→ **How to complete this task**: Nothing but a number should be given: how many lines in the listing contain the word "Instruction".

→ **Task data**:
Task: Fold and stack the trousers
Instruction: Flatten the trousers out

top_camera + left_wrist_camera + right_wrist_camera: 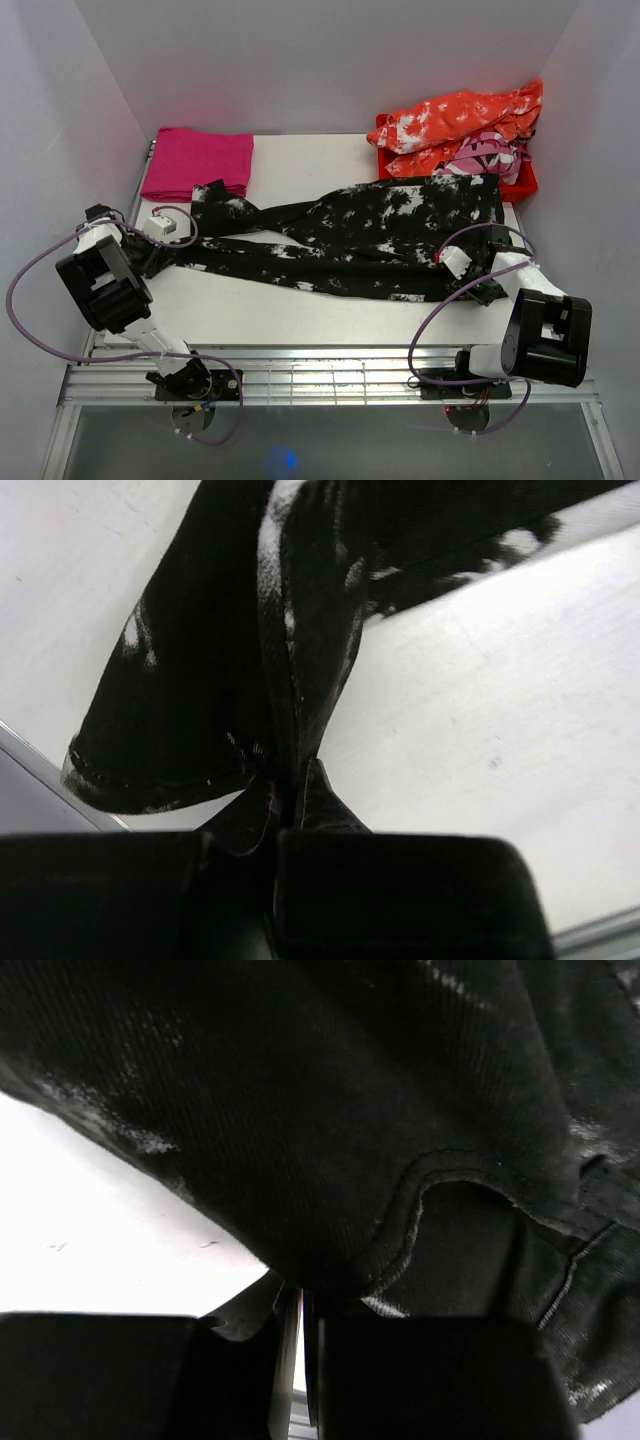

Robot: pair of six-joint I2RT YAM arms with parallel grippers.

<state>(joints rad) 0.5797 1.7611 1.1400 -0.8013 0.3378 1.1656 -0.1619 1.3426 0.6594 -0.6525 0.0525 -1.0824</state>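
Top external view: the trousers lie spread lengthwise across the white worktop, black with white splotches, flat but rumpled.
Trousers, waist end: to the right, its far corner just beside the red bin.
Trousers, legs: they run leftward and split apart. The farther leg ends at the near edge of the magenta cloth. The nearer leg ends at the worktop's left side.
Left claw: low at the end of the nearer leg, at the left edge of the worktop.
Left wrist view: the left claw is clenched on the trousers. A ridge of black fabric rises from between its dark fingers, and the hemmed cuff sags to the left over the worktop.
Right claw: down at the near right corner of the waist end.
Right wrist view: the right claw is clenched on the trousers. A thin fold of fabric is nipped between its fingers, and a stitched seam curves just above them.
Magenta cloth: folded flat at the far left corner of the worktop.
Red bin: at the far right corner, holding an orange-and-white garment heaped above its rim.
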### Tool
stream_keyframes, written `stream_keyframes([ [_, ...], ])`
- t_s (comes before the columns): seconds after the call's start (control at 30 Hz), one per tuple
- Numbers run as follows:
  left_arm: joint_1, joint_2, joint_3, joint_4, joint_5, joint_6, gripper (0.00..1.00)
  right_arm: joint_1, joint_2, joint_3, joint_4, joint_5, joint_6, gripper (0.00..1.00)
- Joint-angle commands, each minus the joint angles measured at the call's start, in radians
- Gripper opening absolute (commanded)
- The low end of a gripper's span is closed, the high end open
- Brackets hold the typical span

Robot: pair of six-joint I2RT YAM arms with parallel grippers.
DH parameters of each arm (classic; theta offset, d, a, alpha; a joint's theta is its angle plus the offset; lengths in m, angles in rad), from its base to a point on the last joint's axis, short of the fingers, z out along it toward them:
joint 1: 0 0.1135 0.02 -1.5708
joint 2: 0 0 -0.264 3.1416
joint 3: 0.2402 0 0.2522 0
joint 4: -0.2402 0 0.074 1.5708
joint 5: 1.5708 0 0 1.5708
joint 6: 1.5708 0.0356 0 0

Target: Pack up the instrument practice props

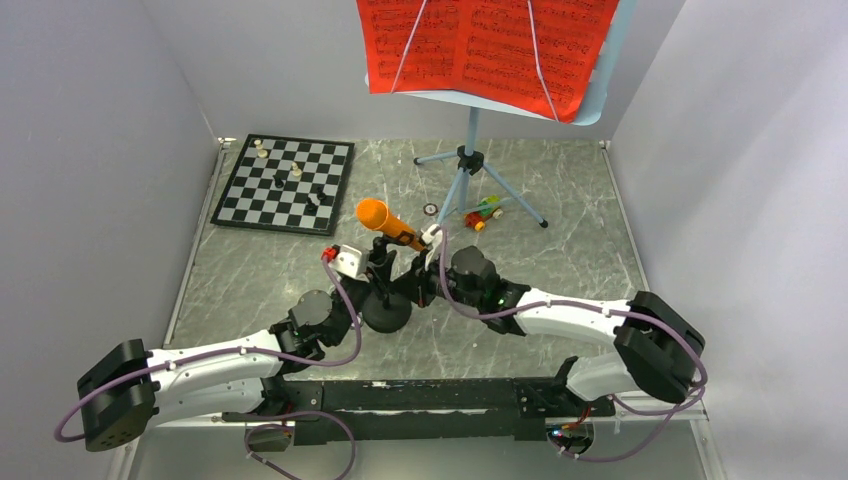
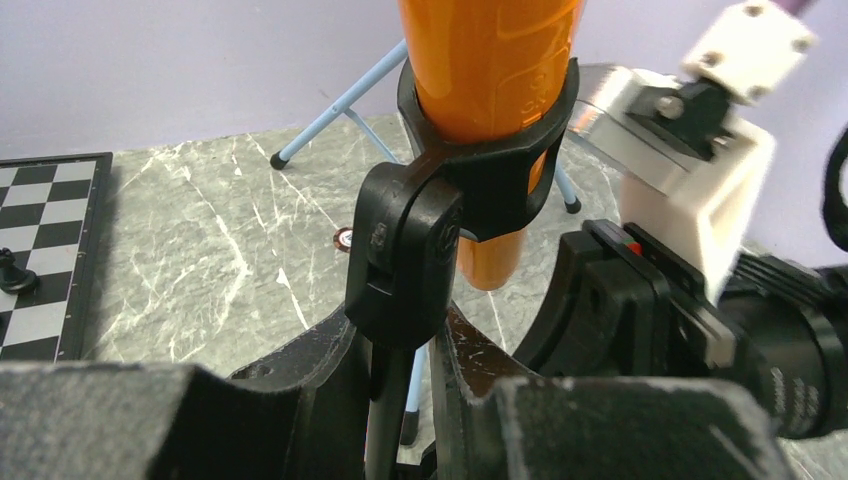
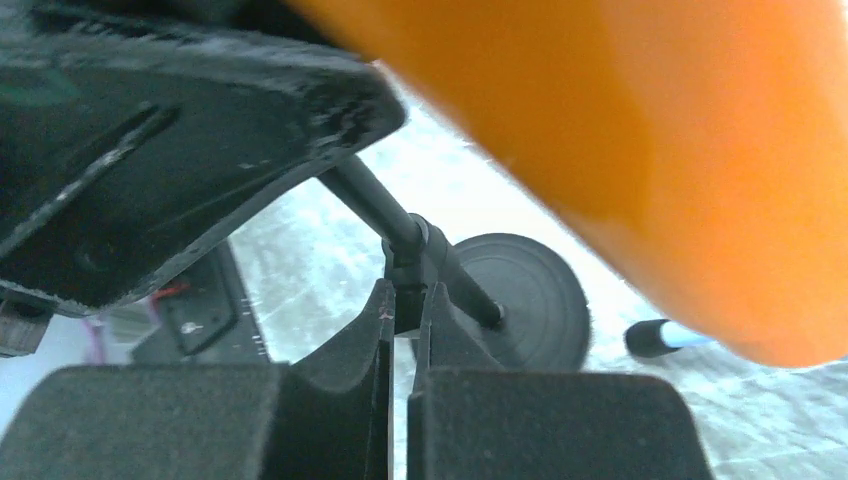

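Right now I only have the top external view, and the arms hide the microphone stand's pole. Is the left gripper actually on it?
Observer: Yes. In the left wrist view, the left gripper is closed on the thin pole of the microphone stand, just below the clip's swivel.
Operator: And the right gripper, from its own camera?
Observer: The right gripper has its jaws shut to a narrow slit right at that same pole, close to the round base. I cannot tell whether they actually pinch it.
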Motion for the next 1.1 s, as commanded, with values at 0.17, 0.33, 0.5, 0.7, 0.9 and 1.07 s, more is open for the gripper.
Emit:
stream_keyframes([
  [0.17,-0.006,0.023,-0.007,-0.038,-0.005,-0.047,0.0,0.222,-0.056,-0.141,0.075,0.603,-0.53,0.0],
  [0.33,-0.005,0.026,-0.02,-0.033,-0.012,-0.053,0.0,0.332,-0.011,-0.173,0.187,0.797,-0.687,0.0],
  [0.5,-0.005,0.031,-0.025,-0.039,-0.01,-0.057,0.0,0.432,0.106,-0.185,0.334,0.953,-0.887,0.0],
  [0.7,-0.005,0.034,-0.034,-0.035,-0.013,-0.064,0.0,0.495,0.295,-0.185,0.61,1.174,-1.143,0.0],
  [0.9,-0.005,0.037,-0.035,-0.026,-0.018,-0.058,0.0,0.525,0.231,-0.164,0.466,1.126,-0.998,0.06],
  [1.07,-0.005,0.045,-0.035,-0.018,-0.022,-0.057,0.0,0.521,0.13,-0.133,0.296,1.093,-0.778,0.79],
])
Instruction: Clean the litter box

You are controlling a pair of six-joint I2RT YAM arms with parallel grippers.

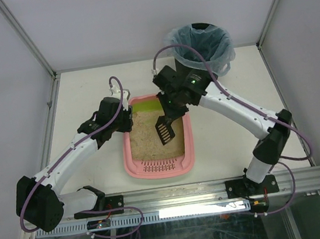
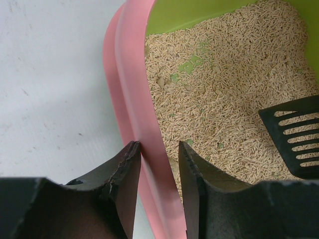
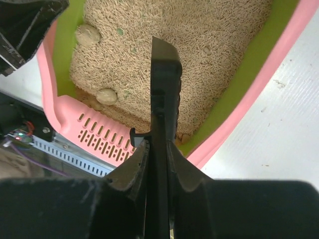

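Pinching litter box [image 2: 130, 89] rim between part-closed left jaws, likely to steady; scoop [image 3: 164, 74] handle clamped between fully closed right jaws, blade ahead.

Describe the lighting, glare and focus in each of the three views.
Top view: even, bright light, faint shadows under the arms, a blown-out white strip on the front rail. Left wrist view: litter sharp, the near fingers dark and soft. Right wrist view: scoop edge-on and dark, fingers blurred, litter crisp.
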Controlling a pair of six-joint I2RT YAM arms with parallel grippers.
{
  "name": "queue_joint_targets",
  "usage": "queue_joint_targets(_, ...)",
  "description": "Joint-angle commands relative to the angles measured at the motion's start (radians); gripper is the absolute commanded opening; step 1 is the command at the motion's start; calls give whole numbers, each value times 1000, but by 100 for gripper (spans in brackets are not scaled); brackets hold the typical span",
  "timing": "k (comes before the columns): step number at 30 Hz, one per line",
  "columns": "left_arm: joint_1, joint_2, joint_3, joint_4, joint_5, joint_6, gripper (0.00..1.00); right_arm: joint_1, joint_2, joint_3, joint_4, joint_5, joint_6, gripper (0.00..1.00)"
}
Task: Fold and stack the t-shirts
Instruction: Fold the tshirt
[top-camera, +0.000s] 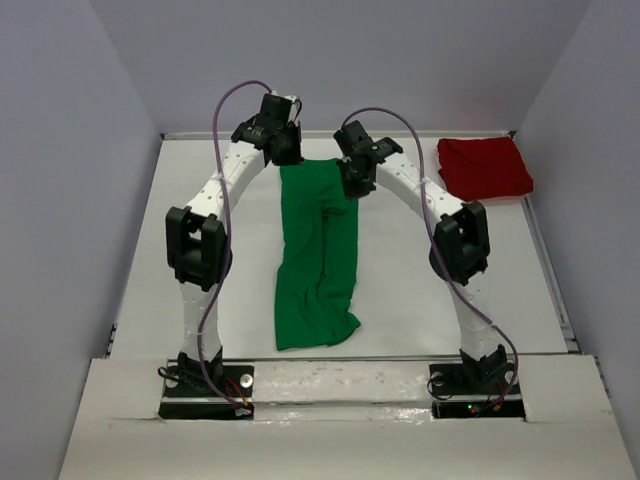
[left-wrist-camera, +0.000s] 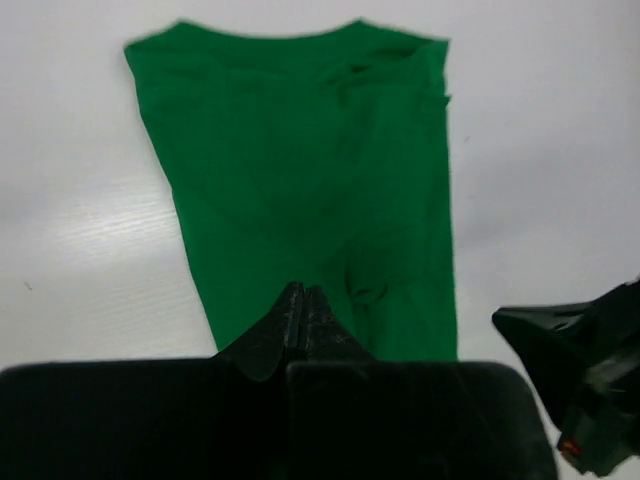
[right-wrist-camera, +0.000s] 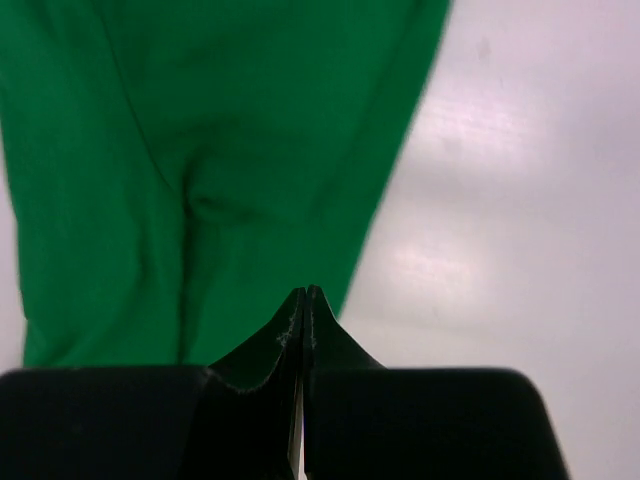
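Observation:
The bright green t-shirt (top-camera: 318, 250) lies on the white table as a long narrow strip that runs from the far middle toward the arms' bases. It fills the left wrist view (left-wrist-camera: 310, 180) and the left part of the right wrist view (right-wrist-camera: 200, 150). My left gripper (top-camera: 288, 152) (left-wrist-camera: 303, 290) hovers at the strip's far left corner, shut, with no cloth between its fingers. Over the far right corner, my right gripper (top-camera: 355, 182) (right-wrist-camera: 305, 292) is also shut and empty. The dark red t-shirt (top-camera: 485, 167) lies folded at the far right.
Grey walls close in the white table (top-camera: 450, 290) on the left, back and right. The right gripper's black body (left-wrist-camera: 585, 400) shows at the lower right of the left wrist view. A raised white ledge (top-camera: 340, 375) runs along the near edge between the arm bases.

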Motion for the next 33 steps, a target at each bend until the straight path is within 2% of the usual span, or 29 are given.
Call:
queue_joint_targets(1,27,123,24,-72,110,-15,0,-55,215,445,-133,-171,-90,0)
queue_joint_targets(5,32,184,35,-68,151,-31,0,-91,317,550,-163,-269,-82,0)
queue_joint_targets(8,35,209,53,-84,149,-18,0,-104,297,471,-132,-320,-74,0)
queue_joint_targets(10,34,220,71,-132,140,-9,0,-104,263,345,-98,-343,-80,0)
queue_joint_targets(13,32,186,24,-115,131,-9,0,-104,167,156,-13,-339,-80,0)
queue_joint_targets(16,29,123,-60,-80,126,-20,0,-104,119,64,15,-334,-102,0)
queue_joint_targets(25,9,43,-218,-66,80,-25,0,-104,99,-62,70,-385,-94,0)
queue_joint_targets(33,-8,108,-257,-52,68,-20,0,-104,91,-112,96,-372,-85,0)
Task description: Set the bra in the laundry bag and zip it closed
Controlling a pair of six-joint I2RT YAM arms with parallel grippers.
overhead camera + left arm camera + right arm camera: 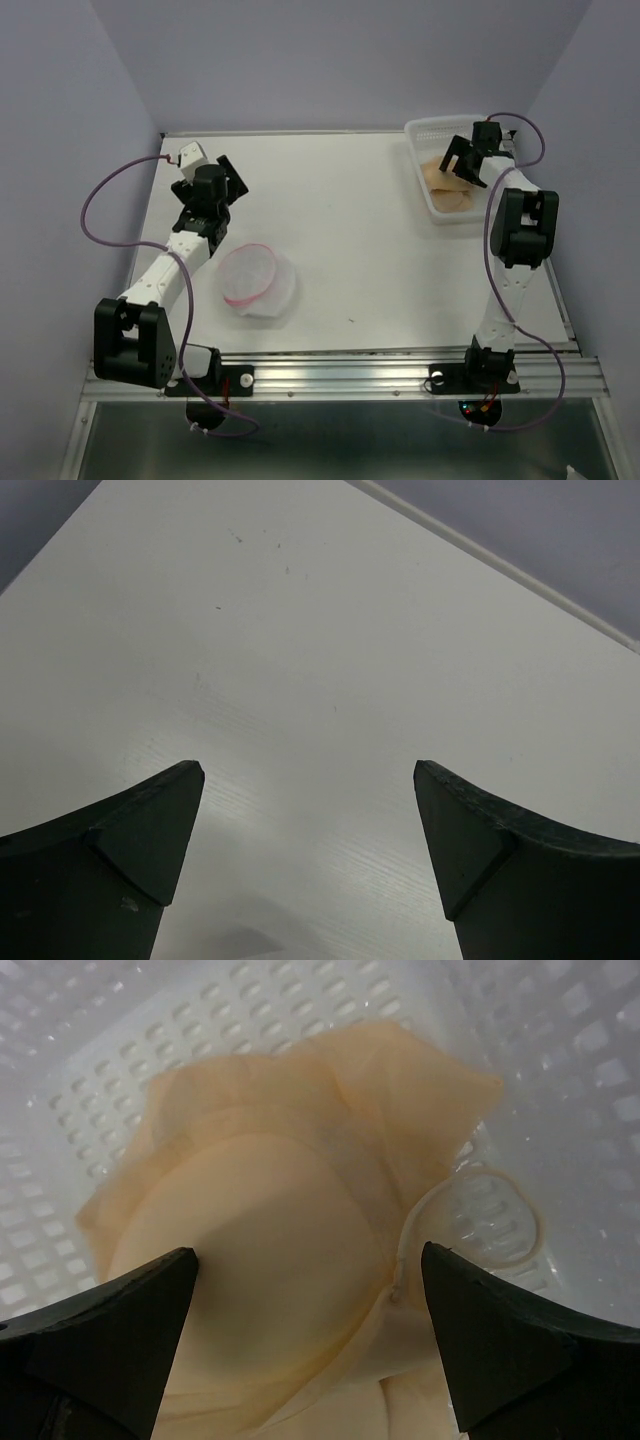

→ **Task solution**: 3